Abdulla Aripov, l'ingénieur du pouvoir

OUZBEKISTAN - ANNIVERSAIRE Source : Azerbaycan24.com

Il fallait un homme de dossiers pour gouverner un pays en transition. Quand Chavkat Mirziyoyev, fraîchement installé à la présidence d'Ouzbékistan, a signé le décret nommant Abdulla Aripov au poste de Premier ministre le 14 décembre 2016, le choix avait une logique implacable : ne pas confier l'exécutif à un politique, mais à un technicien d'État dont la carrière entière n'avait été qu'une longue démonstration de loyauté administrative.

Né le 24 mai 1961 à Tachkent, Aripov est un pur produit de la méritocratie soviétique des télécommunications. Il fête aujourd'hui ses 65 ans. 

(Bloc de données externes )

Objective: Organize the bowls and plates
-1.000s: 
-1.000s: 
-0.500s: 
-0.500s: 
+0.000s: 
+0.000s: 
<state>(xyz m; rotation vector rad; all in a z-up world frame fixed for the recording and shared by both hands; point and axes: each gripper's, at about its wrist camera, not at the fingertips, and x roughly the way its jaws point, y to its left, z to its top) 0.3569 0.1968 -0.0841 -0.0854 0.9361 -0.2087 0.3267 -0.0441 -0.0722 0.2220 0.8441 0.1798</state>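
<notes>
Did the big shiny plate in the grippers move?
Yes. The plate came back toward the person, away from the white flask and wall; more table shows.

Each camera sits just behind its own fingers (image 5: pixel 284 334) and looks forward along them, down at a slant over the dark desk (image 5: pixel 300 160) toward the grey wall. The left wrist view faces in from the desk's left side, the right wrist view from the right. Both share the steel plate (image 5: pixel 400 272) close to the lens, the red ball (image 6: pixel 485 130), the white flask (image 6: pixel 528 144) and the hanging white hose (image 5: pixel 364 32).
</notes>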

Diplômé ingénieur de l'Institut électrotechnique des communications en 1983, il passe neuf ans dans les entrailles techniques de la station téléphonique de la capitale avant que l'effondrement de l'URSS ne lui ouvre les portes du ministère. La transition de 1991 ne l'a pas perturbé — elle l'a promu. En 1992, il rejoint le ministère des Communications de la nouvelle république comme spécialiste en chef, puis en prend la direction des relations internationales deux ans plus tard. Karimov, qui tenait le pays d'une main de fer, appréciait ce type de serviteur : compétent, discret, jamais encombrant.

La reconnaissance vient en mai 2002 avec sa nomination comme vice-Premier ministre, une fonction qu'il cumule pendant une décennie avec la supervision des technologies de l'information. L'Ouzbékistan se connecte progressivement au monde — réseaux mobiles, Internet balbutiant — sous sa tutelle, dans un régime qui surveille ces outils autant qu'il les exploite. À partir de 2009, son portefeuille s'élargit encore : éducation, culture, science, relations avec la CEI. Aripov est partout, sans jamais faire d'ombre.

L'été 2012 lui rappelle brutalement les règles du jeu. Limogé lors d'un remaniement, il disparaît dans les marges de l'appareil — responsable du complexe des systèmes d'information, un titre technique qui sent le placard. Il y restera quatre ans. C'est la mort du président Karimov, en septembre 2016, qui le rappelle à la surface : Mirziyoyev, alors Premier ministre prenant les rênes du pays, a besoin d'hommes rodés à la machine d'État. Aripov rentre en grâce, renommé vice-Premier ministre en septembre, Premier ministre en décembre.

Son rôle depuis lors est clair : exécuter. La politique d'ouverture économique voulue par Mirziyoyev — attraction des investissements étrangers, désenclavement commercial, restructuration des finances publiques — a besoin d'un opérateur fiable, pas d'un rival potentiel. Aripov est cela. Reconduit après les législatives de novembre 2024, il a également signé quelques coups diplomatiques inattendus, comme sa visite à Kaboul en août de la même année, la première d'un responsable étranger de ce rang depuis le retour des talibans.

Père de cinq filles, décoré de l'ordre de la Gloire du travail, il soigne une image d'austérité calculée — jusqu'à troquer en 2025 sa berline allemande pour un véhicule de fabrication nationale, geste symbolique dicté par les directives de rigueur de l'exécutif. L'anecdote dit tout : chez Aripov, même les signaux personnels sont des actes d'alignement politique. C'est précisément ce qui fait de lui, depuis bientôt dix ans, le Premier ministre le plus stable de l'Asie centrale post-soviétique.